Zhou S, Kestell P, Tingle M D, Ching L M, Paxton J W
Department of Pharmacology and Clinical Pharmacology, The University of Auckland School of Medicine, New Zealand.
Cancer Chemother Pharmacol. 2001 Jun;47(6):541-4. doi: 10.1007/s002800100285.
Coadministration of thalidomide, cyproheptadine or diclofenac has been shown to increase the area under the plasma concentration-time curve (AUC) of the novel antitumour agent 5,6-dimethylxanthenone-4-acetic acid (DMXAA) in mice. The aim of this study was to further investigate these pharmacokinetic DMXAA-drug interactions in the rat model.

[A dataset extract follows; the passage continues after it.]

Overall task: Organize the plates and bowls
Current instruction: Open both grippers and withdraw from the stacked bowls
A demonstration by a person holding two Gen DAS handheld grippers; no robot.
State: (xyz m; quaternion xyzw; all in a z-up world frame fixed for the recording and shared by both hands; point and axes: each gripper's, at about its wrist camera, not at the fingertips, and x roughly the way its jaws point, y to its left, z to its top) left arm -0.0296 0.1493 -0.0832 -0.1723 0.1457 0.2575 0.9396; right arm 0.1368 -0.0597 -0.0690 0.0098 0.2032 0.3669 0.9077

The effects of coadministration of L-thalidomide, cyproheptadine or diclofenac on the pharmacokinetics of DMXAA were investigated in male Wistar Kyoto rats. The effects of L-thalidomide, cyproheptadine and diclofenac on microsomal metabolism and plasma protein binding of DMXAA were also investigated.
No significant alteration in the plasma concentration profile for DMXAA was observed following L-thalidomide pretreatment in rats. In contrast, when combined with diclofenac or cyproheptadine, the plasma AUC of DMXAA was significantly (P<0.05) increased by 48% and 88% and the T1/2 by 36% and 107%, respectively, compared to controls. Both diclofenac and cyproheptadine at 500 microM caused a significant inhibition of DMXAA metabolism in rat liver microsomes. In contrast, L-thalidomide had no or little inhibitory effect on DMXAA metabolism in rat liver microsomes except for causing a 32% decrease in 6methylhydroxylation at 500 microM. None of the drugs had a significant effect on the plasma protein binding of DMXAA in the rat.
These studies showed that coadministration of L-thalidomide did not alter the plasma DMXAA AUC in rats, in contrast to previous studies in mice, whereas diclofenac and cyproheptadine significantly reduced the plasma clearance of DMXAA in rats in a similar manner to their effect in mice. The cause of the species difference in the pharmacokinetic response to thalidomide by DMXAA is unknown, and indicates difficulties in predicting the outcome of such a combination in patients.
已表明在小鼠中,沙利度胺、赛庚啶或双氯芬酸与新型抗肿瘤药物5,6 - 二甲基呫吨酮 - 4 - 乙酸(DMXAA)联合给药可增加其血浆浓度 - 时间曲线下面积(AUC)。本研究的目的是在大鼠模型中进一步研究这些DMXAA与药物的药代动力学相互作用。
在雄性Wistar Kyoto大鼠中研究了L - 沙利度胺、赛庚啶或双氯芬酸联合给药对DMXAA药代动力学的影响。还研究了L - 沙利度胺、赛庚啶和双氯芬酸对DMXAA微粒体代谢和血浆蛋白结合的影响。
在大鼠中,L - 沙利度胺预处理后未观察到DMXAA血浆浓度曲线有显著变化。相比之下,与双氯芬酸或赛庚啶联合使用时,与对照组相比,DMXAA的血浆AUC分别显著(P<0.05)增加了48%和88%,T1/2分别增加了36%和107%。500微摩尔的双氯芬酸和赛庚啶均显著抑制大鼠肝微粒体中DMXAA的代谢。相比之下,L - 沙利度胺对大鼠肝微粒体中DMXAA的代谢没有或几乎没有抑制作用,除了在500微摩尔时使6 - 甲基羟基化降低32%。这些药物对大鼠血浆中DMXAA的蛋白结合均无显著影响。
这些研究表明,与之前在小鼠中的研究相反,在大鼠中L - 沙利度胺联合给药不会改变血浆DMXAA的AUC,而双氯芬酸和赛庚啶以与在小鼠中相似的方式显著降低大鼠中DMXAA的血浆清除率。DMXAA对沙利度胺药代动力学反应的种属差异原因尚不清楚,这表明预测患者中这种联合用药的结果存在困难。